These 1940′s grocery prices are from the retrohousewife.com website.
It won’t be easy matching the prices in the above ad. Try finding coffee for 19 cents a pound today or two boxes of Wheaties for the same 19 cents.

A Chicago restaurant featured a deluxe Thanksgiving dinner for a $1.
If you’ve priced Thanksgiving dinners lately you will know the above ad offered a real bargain compared to the prices being charged today for Thanksgiving dinners.
The dinner included roast young Vermont turkey, cranberry sauce and all the trimmings. Try finding this deal at your nearest Holiday Inn restaurant this next Thanksgiving or your nearest Krogers grocery store.

These prices are from a 1930′s grocery ad.
Back in the 1930′s you could purchase ten pounds of sugar for only 47 cents and a quart jar of mustard for 15 cents.
In addition buyers back then had their choice of two pounds of lard or a can of peaches for 15 cents.
I love looking at ads of the past. Even without looking at the prices, there’s something about the fonts, the pictures and the layout that just strikes you of yesteryear…
Having worked in newspapers back in the days of those ads from 1966 I can remember placing these ads in the page forms many times over the years.
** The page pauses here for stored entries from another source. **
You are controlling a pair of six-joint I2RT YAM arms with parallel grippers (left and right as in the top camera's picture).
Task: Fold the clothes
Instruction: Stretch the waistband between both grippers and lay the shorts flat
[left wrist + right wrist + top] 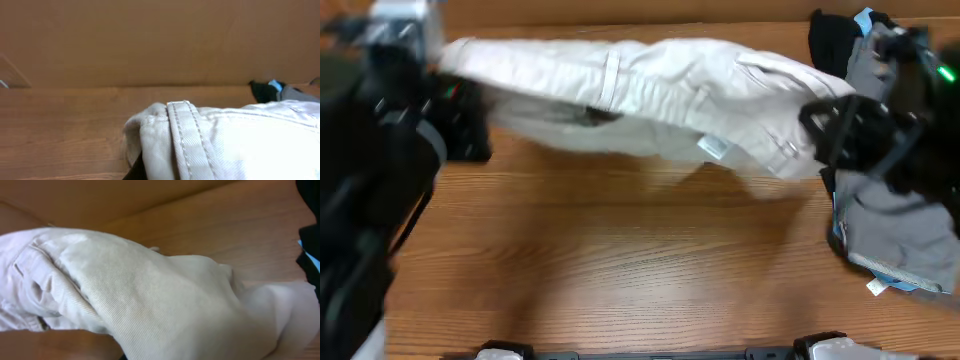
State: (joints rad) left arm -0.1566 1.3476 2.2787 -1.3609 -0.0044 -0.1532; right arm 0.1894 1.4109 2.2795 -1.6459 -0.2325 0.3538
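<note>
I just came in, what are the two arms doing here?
Both arms hold a pair of beige shorts stretched between them: the left gripper is shut on one end, the right gripper on the other. The shorts look lifted off the table and are not yet folded. A grey garment and a black garment lie near the right gripper.

Wooden table [620, 270]: brown grain, fills the frame.
Grey garment [895, 225]: crumpled, right edge; small white tag [875, 287] at its lower corner.
Black garment [830, 40]: bunched, upper right, just beside the grey one.
</note>
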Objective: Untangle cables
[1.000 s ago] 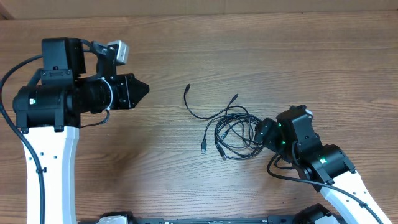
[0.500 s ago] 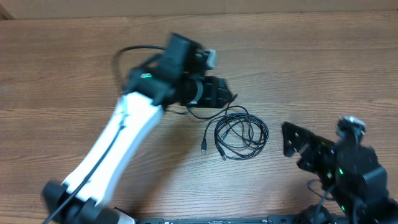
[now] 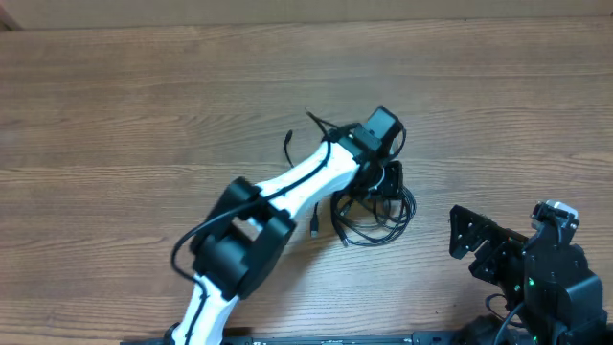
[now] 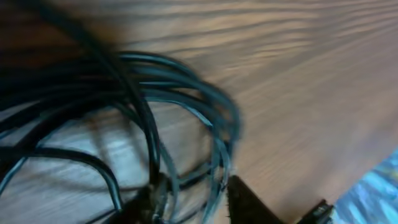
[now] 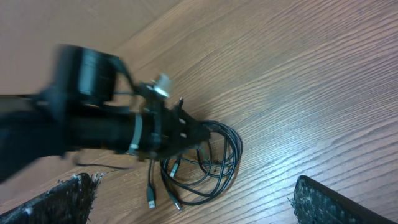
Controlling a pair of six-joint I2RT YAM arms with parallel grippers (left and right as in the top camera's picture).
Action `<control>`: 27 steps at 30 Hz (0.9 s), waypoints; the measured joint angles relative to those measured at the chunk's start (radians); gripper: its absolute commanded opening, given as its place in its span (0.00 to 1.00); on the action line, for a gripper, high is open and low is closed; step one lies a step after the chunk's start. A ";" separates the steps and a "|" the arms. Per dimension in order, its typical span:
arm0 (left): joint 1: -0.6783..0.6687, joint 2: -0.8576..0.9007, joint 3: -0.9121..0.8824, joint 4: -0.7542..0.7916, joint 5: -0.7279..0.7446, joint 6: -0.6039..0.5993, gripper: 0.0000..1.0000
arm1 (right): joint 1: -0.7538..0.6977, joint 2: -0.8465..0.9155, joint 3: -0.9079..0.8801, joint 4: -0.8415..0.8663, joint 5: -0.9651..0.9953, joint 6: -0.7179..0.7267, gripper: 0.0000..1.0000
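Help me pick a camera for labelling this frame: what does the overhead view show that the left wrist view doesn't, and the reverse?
Only overhead: the whole left arm stretched across to the cables, the left fingers at the bundle, and the right fingers, spread wide, apart at the lower right. Only left wrist: a blurred close-up of the loops, with one of the left fingers at the bottom edge. Both: black cables on the wooden table.

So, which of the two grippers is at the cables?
The left gripper: its fingers are at the upper part of the cables. The right gripper is apart from them, to their right, with jaws wide open and empty.
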 measured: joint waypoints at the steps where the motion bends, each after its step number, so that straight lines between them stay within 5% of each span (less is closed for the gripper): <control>1: -0.001 0.019 0.000 0.001 0.002 -0.008 0.04 | 0.000 0.000 0.000 0.000 0.001 0.000 1.00; 8: 0.019 0.047 0.001 0.034 0.039 -0.025 0.07 | 0.000 0.000 0.000 -0.010 0.001 0.000 1.00; 17: 0.117 0.032 0.016 0.033 0.159 -0.025 0.36 | 0.000 0.000 0.000 -0.026 0.001 0.000 1.00; 23: 0.109 0.020 0.018 0.003 0.113 -0.018 0.47 | 0.000 0.000 0.000 -0.026 0.000 0.000 1.00; 27: 0.086 0.020 0.018 -0.007 0.037 -0.017 0.45 | 0.000 0.000 0.000 -0.026 0.000 0.000 1.00</control>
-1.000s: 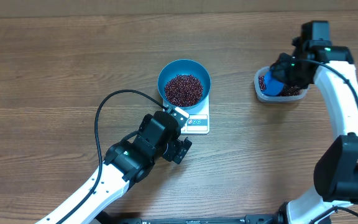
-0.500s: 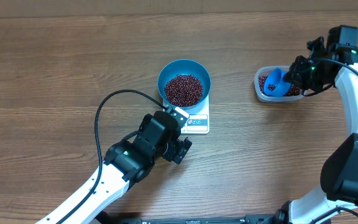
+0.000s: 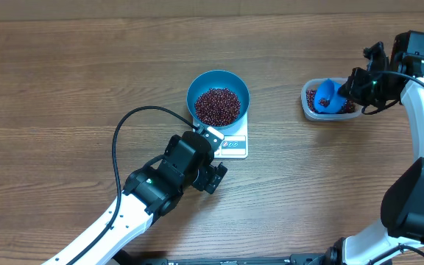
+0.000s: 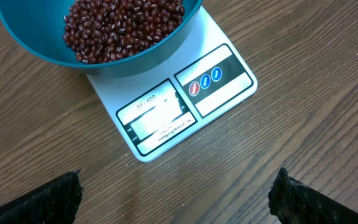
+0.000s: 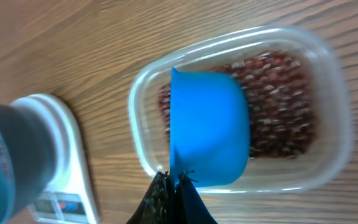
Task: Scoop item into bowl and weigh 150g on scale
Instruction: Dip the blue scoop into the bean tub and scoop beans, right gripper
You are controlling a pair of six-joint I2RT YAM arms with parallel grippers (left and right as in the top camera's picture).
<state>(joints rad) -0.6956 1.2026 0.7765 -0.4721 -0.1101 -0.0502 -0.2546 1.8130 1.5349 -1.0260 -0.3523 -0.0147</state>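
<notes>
Deep blue round bowl (image 4: 36, 46) of dark red-brown beans (image 4: 120, 28) sits on the flat white square scale (image 4: 207, 46). Left gripper (image 4: 176, 196) gapes wide, empty, before its front edge. Right gripper (image 5: 174, 193) pinches a small blue plastic scoop (image 5: 209, 127) over the clear plastic tub (image 5: 328, 81).

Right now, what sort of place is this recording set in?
Probably a robot lab bench, not a kitchen: a wooden table, the left arm and right arm over it, and a weighing setup: blue bowl of beans on a white scale, plus a clear tub.
</notes>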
Nowadays grocery ads are preprinted in faraway cities so the major chains have no reason to publish an ad except in the form of preprinted grocery sections.
Those prices look good, but remember you were only making maybe 50 cents an hour then. My first “real” job in 1958 paid $1.10 an hour.
Man… my 1st real job paid me $5 an hour. That was 5 years ago.
My first job paid $1.40 an hour and $55 a week before taxes and insurance for a total of $220 a month before deductions.
I worked in the Steel Mill in Youngstown,Ohio in 1948 made $1.71 per hour that was union wages $136.80 every two weeks B-4 taxesthat is $1641.60 a year.My first job in 1943 was .20 cents an hour I was 13.
I was paid $1.40 an hour in 1966 in my first job. You were making 31 cents more an hour than me in 1948, so were way ahead of me. That shows it pays to be in an union. Our CEO didn’t like unions, so when there was talk of one once, he completely freaked out.
my first job — as general labor in a feed & seed store — was $1.00 per hour, in cash.
Jeff, And I thought I was being underpaid. $1 an hour totals up to $8 a day before taxes, not much money even back then.